REQUIRED WORK
The data below should be copied out exactly, with its pictures omitted.

*** Opening INPUT DATA ***

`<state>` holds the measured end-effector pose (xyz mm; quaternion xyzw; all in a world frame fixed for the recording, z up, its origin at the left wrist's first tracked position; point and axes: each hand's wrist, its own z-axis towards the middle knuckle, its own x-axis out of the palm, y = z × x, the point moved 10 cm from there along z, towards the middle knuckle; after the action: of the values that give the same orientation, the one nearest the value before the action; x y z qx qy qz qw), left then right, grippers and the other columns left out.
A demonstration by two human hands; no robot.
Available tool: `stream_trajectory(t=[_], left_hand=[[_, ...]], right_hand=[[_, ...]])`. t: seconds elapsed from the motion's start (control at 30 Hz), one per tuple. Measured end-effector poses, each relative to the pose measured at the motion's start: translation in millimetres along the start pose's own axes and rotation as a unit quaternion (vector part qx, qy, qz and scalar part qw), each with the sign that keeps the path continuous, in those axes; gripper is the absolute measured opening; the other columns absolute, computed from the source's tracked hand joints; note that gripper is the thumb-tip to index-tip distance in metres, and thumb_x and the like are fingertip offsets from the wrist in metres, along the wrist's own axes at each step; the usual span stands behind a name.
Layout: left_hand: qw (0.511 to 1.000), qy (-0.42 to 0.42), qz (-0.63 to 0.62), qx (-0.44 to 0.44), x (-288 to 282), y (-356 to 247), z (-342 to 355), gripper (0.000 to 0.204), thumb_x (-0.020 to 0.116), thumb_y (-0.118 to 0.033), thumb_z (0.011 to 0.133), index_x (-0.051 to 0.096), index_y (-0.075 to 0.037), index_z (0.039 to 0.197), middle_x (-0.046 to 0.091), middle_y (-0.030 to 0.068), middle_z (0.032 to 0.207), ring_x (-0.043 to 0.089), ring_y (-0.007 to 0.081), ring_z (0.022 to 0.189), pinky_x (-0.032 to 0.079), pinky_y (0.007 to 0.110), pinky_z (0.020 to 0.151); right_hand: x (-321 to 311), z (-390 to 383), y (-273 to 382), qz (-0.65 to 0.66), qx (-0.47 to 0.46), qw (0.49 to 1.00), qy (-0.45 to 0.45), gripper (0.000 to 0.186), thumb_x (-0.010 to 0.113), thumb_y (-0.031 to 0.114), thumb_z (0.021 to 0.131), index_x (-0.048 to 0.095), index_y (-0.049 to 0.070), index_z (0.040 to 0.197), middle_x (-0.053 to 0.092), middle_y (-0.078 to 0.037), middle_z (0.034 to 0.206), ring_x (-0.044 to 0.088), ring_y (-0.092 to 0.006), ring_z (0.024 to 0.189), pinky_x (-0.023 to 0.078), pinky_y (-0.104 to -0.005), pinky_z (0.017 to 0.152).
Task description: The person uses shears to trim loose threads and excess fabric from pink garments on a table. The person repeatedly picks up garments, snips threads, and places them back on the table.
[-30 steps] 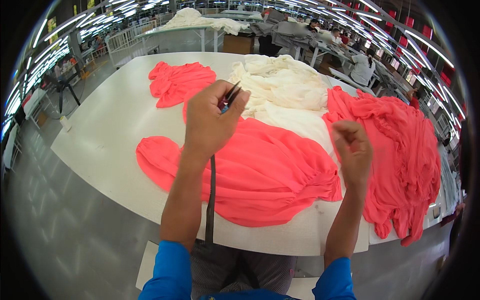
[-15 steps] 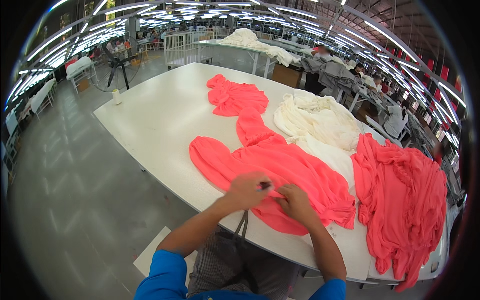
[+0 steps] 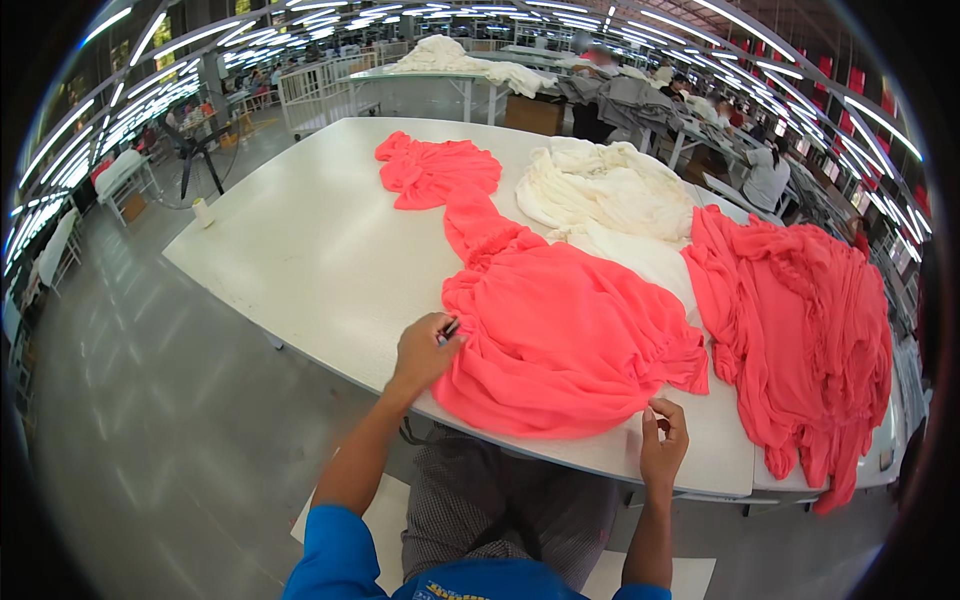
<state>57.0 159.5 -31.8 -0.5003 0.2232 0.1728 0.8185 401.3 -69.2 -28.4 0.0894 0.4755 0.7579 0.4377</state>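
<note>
A coral-pink gathered garment (image 3: 570, 340) lies spread at the near edge of the white table (image 3: 310, 240). My left hand (image 3: 425, 352) rests at its left edge, fingers closed round a small dark tool (image 3: 449, 330) that looks like thread snips; the fingers hide most of it. At the garment's near right edge my right hand (image 3: 664, 447) pinches the hem between thumb and fingers. A narrower coral piece (image 3: 440, 172) stretches away from the garment toward the far side of the table.
Cream cloth (image 3: 605, 190) is heaped behind the garment. To the right, a large coral pile (image 3: 800, 330) hangs over the table edge. A thread cone (image 3: 203, 212) stands at the left corner, with a floor fan (image 3: 195, 150) beyond. Co-workers sit at the far right.
My hands have moved apart, the left to the garment's left edge, the right to its near right edge. The part sticking out at left has been drawn in, and the cloth lies rounder.
</note>
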Motion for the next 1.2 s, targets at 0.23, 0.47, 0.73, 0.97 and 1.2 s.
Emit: stream_trajectory(t=[0.23, 0.47, 0.73, 0.97, 1.2], left_hand=[[0.958, 0.090, -0.155, 0.225, 59, -145, -72, 0.026, 0.067, 0.010, 0.068, 0.064, -0.005, 0.090, 0.060, 0.0079, 0.095, 0.057, 0.0171, 0.070, 0.046, 0.027, 0.061], [0.954, 0.168, -0.147, 0.200, 103, -144, -119, 0.033, 0.065, 0.012, 0.070, 0.067, -0.005, 0.097, 0.050, 0.0147, 0.125, 0.060, 0.0152, 0.078, 0.047, 0.024, 0.060], [0.922, 0.107, -0.373, 0.000, 100, -96, -112, 0.022, 0.066, 0.006, 0.081, 0.064, 0.000, 0.102, 0.057, 0.0138, 0.116, 0.055, 0.0060, 0.069, 0.045, 0.020, 0.061], [0.947, 0.195, -0.254, -0.012, 122, -103, -109, 0.013, 0.071, 0.001, 0.079, 0.061, -0.001, 0.088, 0.056, -0.0016, 0.070, 0.048, 0.0036, 0.062, 0.040, 0.019, 0.055], [0.912, 0.270, -0.304, -0.060, 132, -93, -113, 0.013, 0.070, -0.011, 0.086, 0.061, -0.002, 0.081, 0.053, -0.0013, 0.064, 0.047, 0.0040, 0.056, 0.037, 0.020, 0.051]], right_hand=[[98, -60, 15, 0.335, 0.210, 0.889, 0.230, 0.027, 0.056, 0.013, 0.097, 0.052, 0.000, 0.120, 0.061, -0.006, 0.105, 0.057, -0.0108, 0.100, 0.048, -0.0259, 0.083], [107, -72, 9, 0.433, 0.217, 0.849, 0.210, 0.025, 0.052, 0.014, 0.099, 0.051, -0.003, 0.118, 0.060, -0.005, 0.103, 0.058, -0.0089, 0.094, 0.049, -0.0252, 0.085], [108, -60, -14, 0.433, 0.280, 0.841, 0.164, 0.021, 0.048, 0.018, 0.101, 0.057, 0.000, 0.106, 0.061, 0.001, 0.088, 0.055, -0.0040, 0.080, 0.045, -0.0192, 0.072], [104, -63, -11, 0.383, 0.236, 0.866, 0.218, 0.022, 0.048, 0.022, 0.102, 0.058, 0.002, 0.098, 0.056, 0.004, 0.082, 0.048, -0.0012, 0.074, 0.041, -0.0180, 0.065], [107, -64, -12, 0.400, 0.282, 0.843, 0.224, 0.019, 0.054, 0.019, 0.099, 0.056, 0.001, 0.103, 0.059, 0.000, 0.085, 0.056, -0.0045, 0.076, 0.047, -0.0215, 0.067]])
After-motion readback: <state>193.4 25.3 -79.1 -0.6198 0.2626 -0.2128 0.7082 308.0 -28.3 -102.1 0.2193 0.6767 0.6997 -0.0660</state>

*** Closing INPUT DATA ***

REPLY TO THE TASK
`<state>` holds the measured end-effector pose (xyz mm; quaternion xyzw; all in a world frame fixed for the recording, z up, its origin at the left wrist's first tracked position; point and axes: each hand's wrist, its own z-axis towards the middle knuckle, its own x-axis out of the palm, y = z × x, the point moved 10 cm from there along z, towards the middle knuckle; after the action: of the values that give the same orientation, the one nearest the value before the action; x y z qx qy qz qw), left then right, grippers and the other columns left out.
A demonstration by two human hands; no robot.
Available tool: `stream_trajectory(t=[_], left_hand=[[_, ...]], right_hand=[[_, ...]])`. t: seconds elapsed from the motion's start (control at 30 Hz), one per tuple. Measured end-effector poses, each relative to the pose measured at the motion's start: translation in millimetres along the start pose's own axes and rotation as a unit quaternion (vector part qx, qy, qz and scalar part qw), each with the sign that keeps the path continuous, in those axes; gripper is the absolute measured opening; the other columns absolute, computed from the source's tracked hand joints; note that gripper is the thumb-tip to index-tip distance in metres, and thumb_x and the like are fingertip offsets from the wrist in metres, along the wrist's own axes at each step; the usual span stands behind a name.
Layout: left_hand: qw (0.511 to 1.000), qy (-0.42 to 0.42), qz (-0.63 to 0.62), qx (-0.44 to 0.44), x (-288 to 282), y (-356 to 247), z (-342 to 355), gripper (0.000 to 0.204), thumb_x (-0.020 to 0.116), thumb_y (-0.118 to 0.033), thumb_z (0.011 to 0.133), index_x (-0.051 to 0.096), index_y (-0.075 to 0.037), index_z (0.039 to 0.197), middle_x (-0.046 to 0.091), middle_y (-0.030 to 0.068), middle_z (0.032 to 0.207), ring_x (-0.043 to 0.089), ring_y (-0.007 to 0.081), ring_z (0.022 to 0.189), pinky_x (-0.032 to 0.079), pinky_y (0.007 to 0.110), pinky_z (0.020 to 0.151); right_hand: x (-321 to 311), z (-390 to 383), y (-273 to 382), qz (-0.65 to 0.66), qx (-0.47 to 0.46), qw (0.49 to 1.00), qy (-0.45 to 0.45), gripper (0.000 to 0.186), thumb_x (-0.010 to 0.113), thumb_y (-0.031 to 0.114), thumb_z (0.021 to 0.131), index_x (-0.048 to 0.095), index_y (-0.049 to 0.070), index_z (0.040 to 0.197), middle_x (-0.053 to 0.092), middle_y (-0.078 to 0.037), middle_z (0.034 to 0.206), ring_x (-0.044 to 0.088), ring_y (-0.092 to 0.006), ring_z (0.024 to 0.189), pinky_x (-0.023 to 0.078), pinky_y (-0.104 to -0.005), pinky_z (0.017 to 0.152).
Task description: The person uses shears to trim loose threads and excess fabric from pink garments on a table. The person repeatedly picks up garments, snips threads, and places them back on the table.
[-30 steps] 
[-15 steps] 
[+0 steps] 
<state>57.0 159.5 -31.8 -0.5003 0.2232 0.1728 0.8185 401.3 -69.2 -28.4 0.0894 0.4755 0.7579 0.4377</state>
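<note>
A coral-pink gathered garment (image 3: 570, 340) lies spread at the near edge of the white table (image 3: 310, 240). My left hand (image 3: 425, 352) rests at its left edge, fingers closed round a small dark tool (image 3: 449, 330) that looks like thread snips; the fingers hide most of it. At the garment's near right edge my right hand (image 3: 664, 447) pinches the hem between thumb and fingers. A narrower coral piece (image 3: 440, 172) stretches away from the garment toward the far side of the table.
Cream cloth (image 3: 605, 190) is heaped behind the garment. To the right, a large coral pile (image 3: 800, 330) hangs over the table edge. A thread cone (image 3: 203, 212) stands at the left corner, with a floor fan (image 3: 195, 150) beyond. Co-workers sit at the far right.
My hands have moved apart, the left to the garment's left edge, the right to its near right edge. The part sticking out at left has been drawn in, and the cloth lies rounder.
</note>
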Motion for the next 1.2 s, targets at 0.23, 0.47, 0.73, 0.97 and 1.2 s.
Emit: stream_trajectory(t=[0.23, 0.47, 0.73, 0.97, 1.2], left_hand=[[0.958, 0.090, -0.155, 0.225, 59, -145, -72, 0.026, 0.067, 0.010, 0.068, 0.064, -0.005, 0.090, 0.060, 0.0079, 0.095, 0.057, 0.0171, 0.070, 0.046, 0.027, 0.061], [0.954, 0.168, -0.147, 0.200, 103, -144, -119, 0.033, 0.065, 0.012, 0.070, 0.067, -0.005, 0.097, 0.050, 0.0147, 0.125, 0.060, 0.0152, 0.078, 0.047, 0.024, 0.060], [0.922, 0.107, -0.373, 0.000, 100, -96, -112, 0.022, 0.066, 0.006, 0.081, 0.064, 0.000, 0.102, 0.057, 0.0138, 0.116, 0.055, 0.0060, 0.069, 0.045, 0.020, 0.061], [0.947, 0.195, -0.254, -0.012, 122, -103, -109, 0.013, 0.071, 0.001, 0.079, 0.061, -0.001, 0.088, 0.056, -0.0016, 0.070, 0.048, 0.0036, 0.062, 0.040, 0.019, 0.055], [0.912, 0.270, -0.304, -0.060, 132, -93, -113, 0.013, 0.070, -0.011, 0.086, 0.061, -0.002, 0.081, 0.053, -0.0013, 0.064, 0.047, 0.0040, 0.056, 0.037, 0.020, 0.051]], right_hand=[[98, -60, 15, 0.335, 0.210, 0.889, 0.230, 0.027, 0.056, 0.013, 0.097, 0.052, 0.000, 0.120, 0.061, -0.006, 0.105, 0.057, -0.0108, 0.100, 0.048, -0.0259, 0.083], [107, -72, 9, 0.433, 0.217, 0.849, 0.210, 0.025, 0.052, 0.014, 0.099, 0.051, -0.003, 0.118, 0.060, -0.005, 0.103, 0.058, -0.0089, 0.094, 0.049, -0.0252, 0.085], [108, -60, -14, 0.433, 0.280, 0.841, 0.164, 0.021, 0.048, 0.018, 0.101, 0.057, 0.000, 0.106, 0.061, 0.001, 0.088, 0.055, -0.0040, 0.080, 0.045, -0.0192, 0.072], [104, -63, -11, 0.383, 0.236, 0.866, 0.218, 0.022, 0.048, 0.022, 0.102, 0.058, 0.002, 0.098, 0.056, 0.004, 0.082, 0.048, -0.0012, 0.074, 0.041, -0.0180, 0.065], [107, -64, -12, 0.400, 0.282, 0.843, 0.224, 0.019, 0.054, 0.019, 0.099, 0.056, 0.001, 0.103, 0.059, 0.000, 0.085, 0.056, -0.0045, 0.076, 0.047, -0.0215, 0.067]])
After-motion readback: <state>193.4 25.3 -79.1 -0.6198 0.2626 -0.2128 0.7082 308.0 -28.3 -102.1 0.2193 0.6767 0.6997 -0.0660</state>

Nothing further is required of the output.